System Administration

Rebuilt AWS Infrastructure

I was hired as a contractor in early 2017 for some web development work. At the time, the company I was contracted to were experiencing extreme performance issues with their AWS environment.

  • They were having to reboot their primary RDS every Monday morning to prevent it collapsing under load.
  • Websites were very slow, often into the minute or more load times. Content managers were unable to access the CMS, website visitors couldn’t access the front end, and any increase in traffic could crash the entire server(s).
  • The stack was split into 3 very large web servers running Debian Linux with apache, the file system was a shared NFS disk and the database was a single massive RDS. All sites shared the same file system, including development sites, so any issues with one site could impact every other site.
  • The servers were quite old and unmaintained. Simple package updates were impossible.
  • An attempt was made to migrate everything to a “highly available and elastic” server configuration, although proper consideration wasn’t paid to the initial setup so it actually made things a lot worse, and blew costs out 10x.

I had experience with Linux and AWS, so even though I was contracted as a developer, I was asked to help out and eventually the project became mine.

The solution

Initially my top priority was to stop things from crashing. The sites were performing so poorly that the company was losing a lot of money on top of the increasing AWS costs. Clients were losing faith and the company was panicking.

One by one, I migrated each of the websites to their own tiny ec2 instance. They weren’t massive sites, but they did have a lot of content and media and they did collectively generate a lot of traffic. So by separating them I could minimise the impact that any one site had on the rest.

Around half of the websites were all fairly similar “business” type sites, half a dozen pages, contact forms and similar theme design, so to keep things easier to maintain, I migrated each of those into a WordPress multisite. As of 2020, there’s 3 multisites, 2 of them with around 10 – 12 sites each, and the 3rd has 5 sub-sites.

The rest of the websites were all larger and would benefit more being separate, so I left those as single, standalone sites on their own instances.

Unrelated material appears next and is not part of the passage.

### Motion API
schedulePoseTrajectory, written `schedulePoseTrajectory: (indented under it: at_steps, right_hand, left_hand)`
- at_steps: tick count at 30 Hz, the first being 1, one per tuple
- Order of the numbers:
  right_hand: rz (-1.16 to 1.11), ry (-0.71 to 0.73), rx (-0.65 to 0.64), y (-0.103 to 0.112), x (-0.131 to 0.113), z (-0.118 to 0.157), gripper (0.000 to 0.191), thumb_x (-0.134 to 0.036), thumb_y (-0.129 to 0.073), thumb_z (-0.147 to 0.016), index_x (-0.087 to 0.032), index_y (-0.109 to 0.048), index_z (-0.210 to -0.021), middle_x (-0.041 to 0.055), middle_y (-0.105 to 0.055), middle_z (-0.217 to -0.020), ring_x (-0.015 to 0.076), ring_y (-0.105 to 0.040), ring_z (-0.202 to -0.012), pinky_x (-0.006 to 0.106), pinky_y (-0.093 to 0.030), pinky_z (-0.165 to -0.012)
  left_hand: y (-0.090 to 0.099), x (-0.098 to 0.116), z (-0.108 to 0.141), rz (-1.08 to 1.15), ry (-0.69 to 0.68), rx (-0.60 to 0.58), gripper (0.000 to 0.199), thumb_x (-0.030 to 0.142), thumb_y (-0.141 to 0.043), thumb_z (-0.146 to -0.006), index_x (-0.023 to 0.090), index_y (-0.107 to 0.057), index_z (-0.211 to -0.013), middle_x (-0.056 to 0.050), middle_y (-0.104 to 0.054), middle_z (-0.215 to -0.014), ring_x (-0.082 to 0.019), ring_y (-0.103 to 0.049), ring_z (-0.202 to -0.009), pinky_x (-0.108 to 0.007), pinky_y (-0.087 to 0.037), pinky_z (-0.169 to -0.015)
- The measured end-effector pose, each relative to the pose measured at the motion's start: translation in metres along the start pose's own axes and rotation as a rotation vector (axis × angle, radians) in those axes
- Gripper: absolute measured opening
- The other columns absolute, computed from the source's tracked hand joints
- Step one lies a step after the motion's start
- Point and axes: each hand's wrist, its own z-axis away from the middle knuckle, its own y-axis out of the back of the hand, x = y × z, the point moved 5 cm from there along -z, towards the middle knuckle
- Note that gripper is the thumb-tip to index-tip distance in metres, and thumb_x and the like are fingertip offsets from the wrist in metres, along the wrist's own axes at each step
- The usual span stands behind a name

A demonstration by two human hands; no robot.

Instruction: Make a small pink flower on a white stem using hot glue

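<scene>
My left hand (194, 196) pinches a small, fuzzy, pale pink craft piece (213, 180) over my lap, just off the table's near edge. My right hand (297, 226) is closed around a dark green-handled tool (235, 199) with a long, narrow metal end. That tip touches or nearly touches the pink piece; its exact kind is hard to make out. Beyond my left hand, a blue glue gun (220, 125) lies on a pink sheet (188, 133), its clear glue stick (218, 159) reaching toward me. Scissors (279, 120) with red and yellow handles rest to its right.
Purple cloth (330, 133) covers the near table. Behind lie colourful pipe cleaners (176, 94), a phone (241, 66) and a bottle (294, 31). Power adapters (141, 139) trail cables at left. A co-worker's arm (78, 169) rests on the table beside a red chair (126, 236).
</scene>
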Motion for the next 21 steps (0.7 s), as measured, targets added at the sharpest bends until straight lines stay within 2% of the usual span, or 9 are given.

I upgraded all of the PHP versions to 7.x+ as most of the sites were running on PHP 5.3. This required a bit of work because even though they were all mostly WordPress, there was a lot of custom code that relied on things no longer in PHP.

I also wanted to take some pressure off the server storage space as well. Having so much media, in some cases up to 80GB for a single site, moving sites was a pain and the disks were filling up fast, even on standalone servers. So using the plugin WP Offload Media from Delicious Brains, I was able to move all of the media files into Amazon s3.

For load balancing, I decided to go with Cloudflare as you can start off on the free tier and still benefit from a solid CDN and built in SSL certificates. I realise I could have just gone with AWS ELB, but I was trying to keep things simple and cheap and the benefits of Cloudflare in my opinion were too good to pass up. It’s definitely been one the best decisions I’ve made.

Automated backups, also to s3, were put in place so if anything did go wrong we would recover quickly. All the theme and custom plugin code was moved into bitbucket so we could track changes and have a central branch for each project.

I know this isn’t an example of an “ideal” elastic cloud configuration, but in all honesty, that was never the goal. This wasn’t an experiment in Cloud Infrastructure, it was to fix a critical business issue and save the company money.

  • We cut costs down from (at its worst) $17k AUD a month, down to less than $2k a month.
  • Performance improved dramatically, down to millisecond load times in a lot of cases.
  • 2.5 years later (2020), the entire network averages 99.87% uptime.

The servers are still manually updated and new instances need to be spun up by hand, but for the time being that’s ok. The environment isn’t so large that it’s unmanageable and I do want to keep some aspects under manual control.

There’s a mixture of Ubuntu, Debian and CentOS Linux, for a variety of reasons, though most of them are Debian.

With everything in place now, in the rare occasion that there is an outage, it takes minutes to recover, and outages or increased traffic to one site doesn’t have any effect on anything else, and Cloudflare takes a lot of the load anyway.